Activity
What is needed is an exact copy of every entry, without the pictures.

Data for this task
_ _ _

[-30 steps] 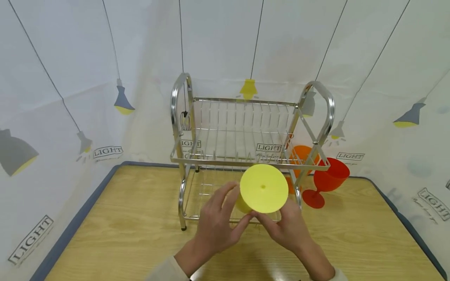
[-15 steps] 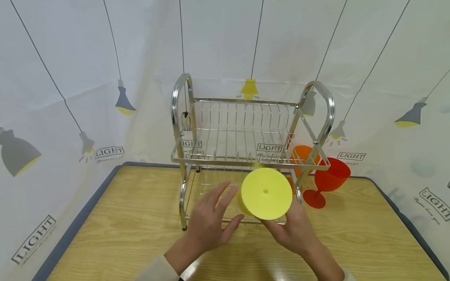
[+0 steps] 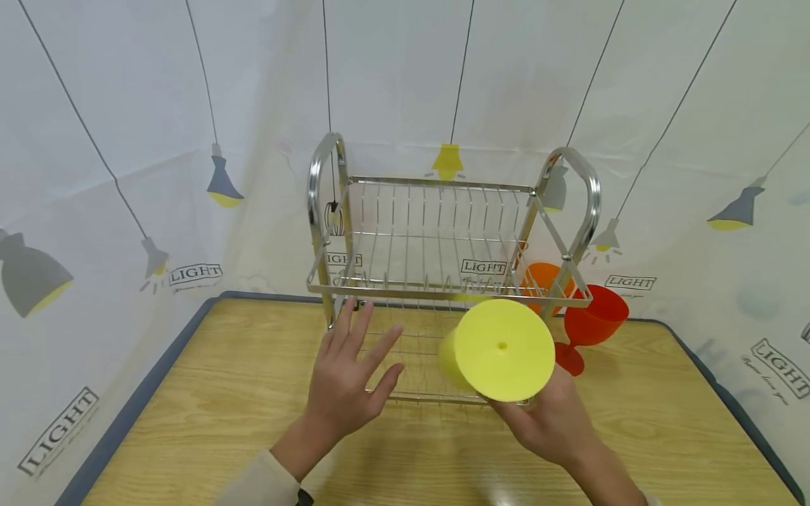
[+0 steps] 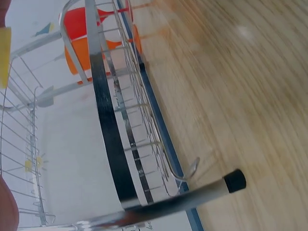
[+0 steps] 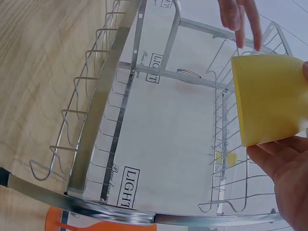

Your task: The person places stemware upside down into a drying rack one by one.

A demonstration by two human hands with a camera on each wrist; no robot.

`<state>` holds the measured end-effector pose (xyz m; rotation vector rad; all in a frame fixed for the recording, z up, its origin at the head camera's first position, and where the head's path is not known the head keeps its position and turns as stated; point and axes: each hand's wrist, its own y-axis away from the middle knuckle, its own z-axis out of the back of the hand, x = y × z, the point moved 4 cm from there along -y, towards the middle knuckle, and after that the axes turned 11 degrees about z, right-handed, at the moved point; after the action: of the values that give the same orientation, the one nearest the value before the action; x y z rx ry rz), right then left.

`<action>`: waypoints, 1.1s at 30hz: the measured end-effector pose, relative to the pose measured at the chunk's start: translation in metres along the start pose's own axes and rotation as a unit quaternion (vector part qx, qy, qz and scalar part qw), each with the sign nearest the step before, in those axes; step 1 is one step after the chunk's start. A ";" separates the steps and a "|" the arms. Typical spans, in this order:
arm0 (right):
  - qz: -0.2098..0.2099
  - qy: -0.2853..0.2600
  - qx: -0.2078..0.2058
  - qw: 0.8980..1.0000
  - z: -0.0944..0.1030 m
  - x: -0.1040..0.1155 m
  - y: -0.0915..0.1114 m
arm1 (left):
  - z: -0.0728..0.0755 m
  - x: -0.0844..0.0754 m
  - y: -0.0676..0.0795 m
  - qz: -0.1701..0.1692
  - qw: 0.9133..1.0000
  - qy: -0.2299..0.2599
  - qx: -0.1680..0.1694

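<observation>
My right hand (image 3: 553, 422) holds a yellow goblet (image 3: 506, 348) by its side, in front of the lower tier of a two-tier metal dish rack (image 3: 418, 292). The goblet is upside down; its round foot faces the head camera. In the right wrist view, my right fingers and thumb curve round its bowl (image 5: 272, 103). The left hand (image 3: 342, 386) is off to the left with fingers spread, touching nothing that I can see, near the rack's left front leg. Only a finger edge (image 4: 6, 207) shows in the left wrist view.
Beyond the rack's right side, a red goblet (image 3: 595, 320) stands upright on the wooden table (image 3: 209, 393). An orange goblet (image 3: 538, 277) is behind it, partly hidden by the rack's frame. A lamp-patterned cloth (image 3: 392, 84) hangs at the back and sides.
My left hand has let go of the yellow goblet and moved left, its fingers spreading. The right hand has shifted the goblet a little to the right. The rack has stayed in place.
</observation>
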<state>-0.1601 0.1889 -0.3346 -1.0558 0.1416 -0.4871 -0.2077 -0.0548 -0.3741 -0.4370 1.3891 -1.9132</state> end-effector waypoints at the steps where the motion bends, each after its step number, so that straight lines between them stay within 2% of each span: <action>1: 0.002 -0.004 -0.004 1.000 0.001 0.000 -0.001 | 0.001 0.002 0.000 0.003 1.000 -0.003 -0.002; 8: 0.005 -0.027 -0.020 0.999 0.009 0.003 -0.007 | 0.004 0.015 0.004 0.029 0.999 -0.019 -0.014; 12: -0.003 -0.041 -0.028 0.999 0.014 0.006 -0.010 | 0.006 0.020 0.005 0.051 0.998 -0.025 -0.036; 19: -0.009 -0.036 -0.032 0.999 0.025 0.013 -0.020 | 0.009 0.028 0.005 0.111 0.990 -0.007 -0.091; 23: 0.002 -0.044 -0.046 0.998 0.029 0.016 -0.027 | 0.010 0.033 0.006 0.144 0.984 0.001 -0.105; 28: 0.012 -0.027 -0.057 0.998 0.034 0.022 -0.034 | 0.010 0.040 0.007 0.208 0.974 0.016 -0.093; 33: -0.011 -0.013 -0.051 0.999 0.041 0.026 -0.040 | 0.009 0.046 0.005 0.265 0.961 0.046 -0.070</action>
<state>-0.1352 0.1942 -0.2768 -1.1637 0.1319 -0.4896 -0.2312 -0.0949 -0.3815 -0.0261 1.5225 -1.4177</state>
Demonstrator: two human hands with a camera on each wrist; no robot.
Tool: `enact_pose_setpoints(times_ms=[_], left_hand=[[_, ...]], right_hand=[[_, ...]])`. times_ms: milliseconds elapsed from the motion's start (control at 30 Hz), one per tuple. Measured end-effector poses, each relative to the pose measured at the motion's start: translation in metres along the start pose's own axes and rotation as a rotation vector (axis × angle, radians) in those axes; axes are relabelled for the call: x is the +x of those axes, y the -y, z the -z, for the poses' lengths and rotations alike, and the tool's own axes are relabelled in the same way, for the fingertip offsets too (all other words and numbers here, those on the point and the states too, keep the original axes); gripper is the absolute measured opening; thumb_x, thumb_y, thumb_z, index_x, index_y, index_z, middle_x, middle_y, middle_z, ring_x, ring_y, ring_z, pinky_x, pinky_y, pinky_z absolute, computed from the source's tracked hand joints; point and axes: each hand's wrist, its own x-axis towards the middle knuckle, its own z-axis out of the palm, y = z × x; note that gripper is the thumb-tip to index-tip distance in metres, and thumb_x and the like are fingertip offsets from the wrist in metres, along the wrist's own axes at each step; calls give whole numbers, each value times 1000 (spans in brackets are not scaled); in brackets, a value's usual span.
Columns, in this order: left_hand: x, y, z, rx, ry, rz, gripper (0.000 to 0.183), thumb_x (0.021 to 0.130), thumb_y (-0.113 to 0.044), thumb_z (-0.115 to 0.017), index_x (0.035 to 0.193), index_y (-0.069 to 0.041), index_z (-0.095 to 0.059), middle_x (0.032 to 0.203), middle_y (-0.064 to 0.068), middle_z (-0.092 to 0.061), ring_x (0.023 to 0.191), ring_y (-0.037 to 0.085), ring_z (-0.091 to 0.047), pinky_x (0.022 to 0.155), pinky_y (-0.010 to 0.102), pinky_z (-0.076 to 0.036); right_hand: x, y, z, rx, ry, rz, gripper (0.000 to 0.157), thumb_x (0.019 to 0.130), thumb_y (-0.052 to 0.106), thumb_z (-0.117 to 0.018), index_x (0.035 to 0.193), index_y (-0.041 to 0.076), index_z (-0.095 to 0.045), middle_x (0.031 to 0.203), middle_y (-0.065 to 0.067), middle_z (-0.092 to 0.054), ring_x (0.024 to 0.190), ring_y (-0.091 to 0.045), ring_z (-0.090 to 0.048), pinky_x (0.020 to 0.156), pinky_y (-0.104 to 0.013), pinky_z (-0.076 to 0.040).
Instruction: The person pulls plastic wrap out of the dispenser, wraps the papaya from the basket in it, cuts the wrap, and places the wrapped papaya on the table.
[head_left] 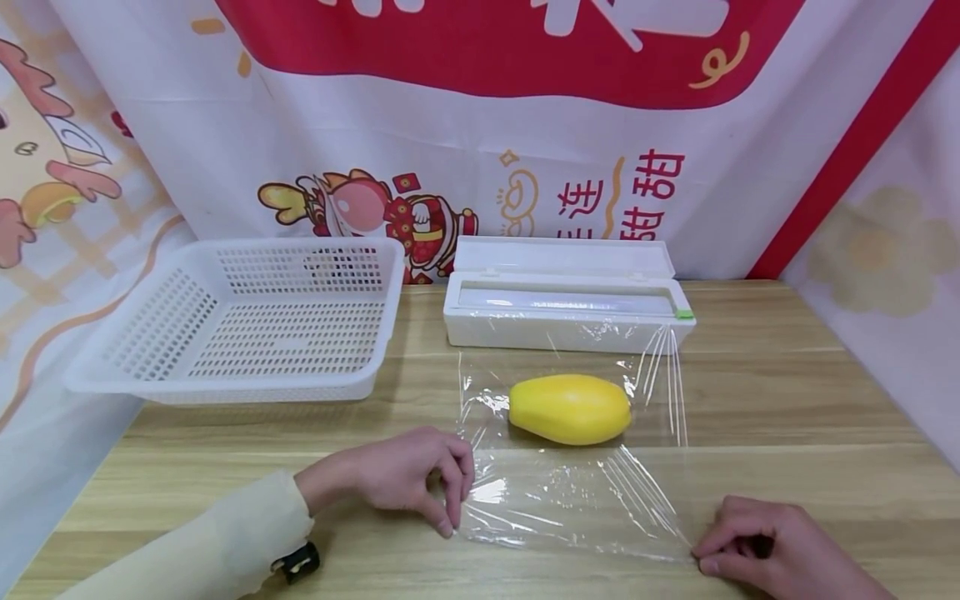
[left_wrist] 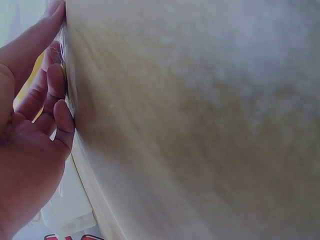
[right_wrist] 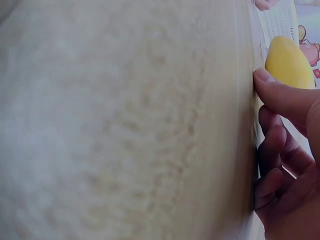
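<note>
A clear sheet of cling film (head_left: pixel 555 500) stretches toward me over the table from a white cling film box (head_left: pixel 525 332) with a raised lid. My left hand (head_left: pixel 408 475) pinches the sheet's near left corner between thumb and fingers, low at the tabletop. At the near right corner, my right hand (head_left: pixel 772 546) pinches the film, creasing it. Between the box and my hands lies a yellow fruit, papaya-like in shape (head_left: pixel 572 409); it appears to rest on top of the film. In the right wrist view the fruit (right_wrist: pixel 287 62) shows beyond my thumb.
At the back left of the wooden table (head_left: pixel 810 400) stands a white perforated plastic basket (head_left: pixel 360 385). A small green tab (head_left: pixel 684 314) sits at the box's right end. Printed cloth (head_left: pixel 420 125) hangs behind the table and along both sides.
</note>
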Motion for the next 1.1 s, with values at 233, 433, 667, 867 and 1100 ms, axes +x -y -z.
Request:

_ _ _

Exercise output
[-30 steps] 
[-15 steps] 
[+0 steps] 
[+0 steps] 
[+0 steps] 

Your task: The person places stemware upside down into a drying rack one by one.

A demonstration by two human hands with a camera on each wrist; no robot.

`<state>` holds the measured end-effector pose (xyz m; rotation vector rad; all in a frame fixed for the recording, z up, its origin at the head camera's first position, and where the head's path is not known the head keeps its position and turns as stated; point and axes: each hand's wrist, its own y-axis away from the middle knuckle, its own z-axis out of the back of the hand, x = y × z, the point moved 4 cm from there along -y, towards the middle knuckle, and after that the axes turned 11 degrees about z, right-handed, at the moved point; after the action: of the values that give the same orientation, the one nearest the value before the action; x y z rx ry rz), right then left.

`<action>`: waypoints, 1.1s at 30hz: the measured end-effector pose, relative to the pose measured at the chunk's start: translation in metres along the start pose's own axes and rotation as a unit quaternion (vector part qx, qy, qz and scalar part qw), each with the sign nearest the step before, in those axes; step 1 is one step after the chunk's start. A ";" separates the steps and a "|" the arms. Typical spans, in this order:
arm0 (right):
  - qz: -0.2098..0.2099
  - qy: -0.2853..0.2600
  - qx: -0.2078..0.2058
  - qw: 0.8980..1.0000
  - z: -0.0944..0.1030 m
  - x: -0.1040..0.1155 m
  - y: -0.0915..0.1114 m
arm1 (left):
  - z: -0.0728..0.0755 m
  - x: -0.0844..0.0754 m
  - y: -0.0676..0.0795 m
  - qz: -0.1701..0.1692
  - qw: 0.9133..1.0000
  - qy: -0.2299..0.2599
  - qx: -0.1680..0.1694

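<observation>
My right hand (image 3: 553, 422) holds a yellow goblet (image 3: 506, 348) by its side, in front of the lower tier of a two-tier metal dish rack (image 3: 418, 292). The goblet is upside down; its round foot faces the head camera. In the right wrist view, my right fingers and thumb curve round its bowl (image 5: 272, 103). The left hand (image 3: 342, 386) is off to the left with fingers spread, touching nothing that I can see, near the rack's left front leg. Only a finger edge (image 4: 6, 207) shows in the left wrist view.
Beyond the rack's right side, a red goblet (image 3: 595, 320) stands upright on the wooden table (image 3: 209, 393). An orange goblet (image 3: 538, 277) is behind it, partly hidden by the rack's frame. A lamp-patterned cloth (image 3: 392, 84) hangs at the back and sides.
My left hand has let go of the yellow goblet and moved left, its fingers spreading. The right hand has shifted the goblet a little to the right. The rack has stayed in place.
</observation>
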<state>-0.1601 0.1889 -0.3346 -1.0558 0.1416 -0.4871 -0.2077 -0.0548 -0.3741 -0.4370 1.3891 -1.9132</state> end-effector waypoints at the steps where the motion bends, each after its step number, so that straight lines between them stay within 2% of each span: <action>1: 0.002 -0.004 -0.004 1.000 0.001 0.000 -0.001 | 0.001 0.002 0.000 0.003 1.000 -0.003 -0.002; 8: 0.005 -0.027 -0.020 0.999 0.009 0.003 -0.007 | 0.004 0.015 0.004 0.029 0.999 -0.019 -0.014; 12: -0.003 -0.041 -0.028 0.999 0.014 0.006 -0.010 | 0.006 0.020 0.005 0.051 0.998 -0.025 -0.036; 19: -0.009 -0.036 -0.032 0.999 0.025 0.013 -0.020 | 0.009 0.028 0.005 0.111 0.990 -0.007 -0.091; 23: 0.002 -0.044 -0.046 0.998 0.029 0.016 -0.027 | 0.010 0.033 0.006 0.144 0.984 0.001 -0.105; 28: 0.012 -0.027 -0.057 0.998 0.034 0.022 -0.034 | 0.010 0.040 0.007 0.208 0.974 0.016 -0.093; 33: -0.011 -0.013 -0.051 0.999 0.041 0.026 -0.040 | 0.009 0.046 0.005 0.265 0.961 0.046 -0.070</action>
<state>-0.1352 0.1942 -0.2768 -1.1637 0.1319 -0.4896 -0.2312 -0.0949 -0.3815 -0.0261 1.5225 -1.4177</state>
Demonstrator: two human hands with a camera on each wrist; no robot.
Tool: `enact_pose_setpoints(times_ms=[_], left_hand=[[_, ...]], right_hand=[[_, ...]])`. times_ms: milliseconds elapsed from the motion's start (control at 30 Hz), one per tuple. Measured end-effector poses, each relative to the pose measured at the motion's start: translation in metres along the start pose's own axes and rotation as a rotation vector (axis × angle, radians) in those axes; axes are relabelled for the call: x is the +x of those axes, y the -y, z the -z, for the poses' lengths and rotations alike, and the tool's own axes are relabelled in the same way, for the fingertip offsets too (all other words and numbers here, those on the point and the states too, keep the original axes); gripper is the absolute measured opening; thumb_x, thumb_y, thumb_z, index_x, index_y, index_z, middle_x, middle_y, middle_z, ring_x, ring_y, ring_z, pinky_x, pinky_y, pinky_z absolute, computed from the source's tracked hand joints; point and axes: each hand's wrist, its own x-axis towards the middle knuckle, its own z-axis out of the palm, y = z × x; note that gripper is the thumb-tip to index-tip distance in metres, and thumb_x and the like are fingertip offsets from the wrist in metres, along the wrist's own axes at each step; calls give whole numbers, each value times 1000 (spans in brackets are not scaled); in brackets, a value's usual span.
Columns, in this order: left_hand: x, y, z, rx, ry, rz, gripper (0.000 to 0.183), thumb_x (0.021 to 0.130), thumb_y (-0.113 to 0.044), thumb_z (-0.115 to 0.017), index_x (0.035 to 0.193), index_y (-0.069 to 0.041), index_z (-0.095 to 0.059), middle_x (0.032 to 0.203), middle_y (-0.064 to 0.068), middle_z (-0.092 to 0.061), ring_x (0.023 to 0.191), ring_y (-0.037 to 0.085), ring_z (-0.091 to 0.047), pinky_x (0.022 to 0.155), pinky_y (-0.010 to 0.102), pinky_z (-0.076 to 0.036); right_hand: x, y, z, rx, ry, rz, gripper (0.000 to 0.157), thumb_x (0.019 to 0.130), thumb_y (-0.052 to 0.106), thumb_z (-0.117 to 0.018), index_x (0.035 to 0.193), index_y (-0.041 to 0.076), index_z (-0.095 to 0.045), middle_x (0.031 to 0.203), middle_y (-0.065 to 0.067), middle_z (-0.092 to 0.054), ring_x (0.024 to 0.190), ring_y (-0.091 to 0.045), ring_z (-0.090 to 0.048), pinky_x (0.020 to 0.156), pinky_y (-0.104 to 0.013), pinky_z (-0.076 to 0.040).
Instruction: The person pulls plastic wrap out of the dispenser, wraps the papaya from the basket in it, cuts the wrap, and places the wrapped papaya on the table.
[head_left] 
[left_wrist] 
[right_wrist] 
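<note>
A clear sheet of cling film (head_left: pixel 555 500) stretches toward me over the table from a white cling film box (head_left: pixel 525 332) with a raised lid. My left hand (head_left: pixel 408 475) pinches the sheet's near left corner between thumb and fingers, low at the tabletop. At the near right corner, my right hand (head_left: pixel 772 546) pinches the film, creasing it. Between the box and my hands lies a yellow fruit, papaya-like in shape (head_left: pixel 572 409); it appears to rest on top of the film. In the right wrist view the fruit (right_wrist: pixel 287 62) shows beyond my thumb.
At the back left of the wooden table (head_left: pixel 810 400) stands a white perforated plastic basket (head_left: pixel 360 385). A small green tab (head_left: pixel 684 314) sits at the box's right end. Printed cloth (head_left: pixel 420 125) hangs behind the table and along both sides.
</note>
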Motion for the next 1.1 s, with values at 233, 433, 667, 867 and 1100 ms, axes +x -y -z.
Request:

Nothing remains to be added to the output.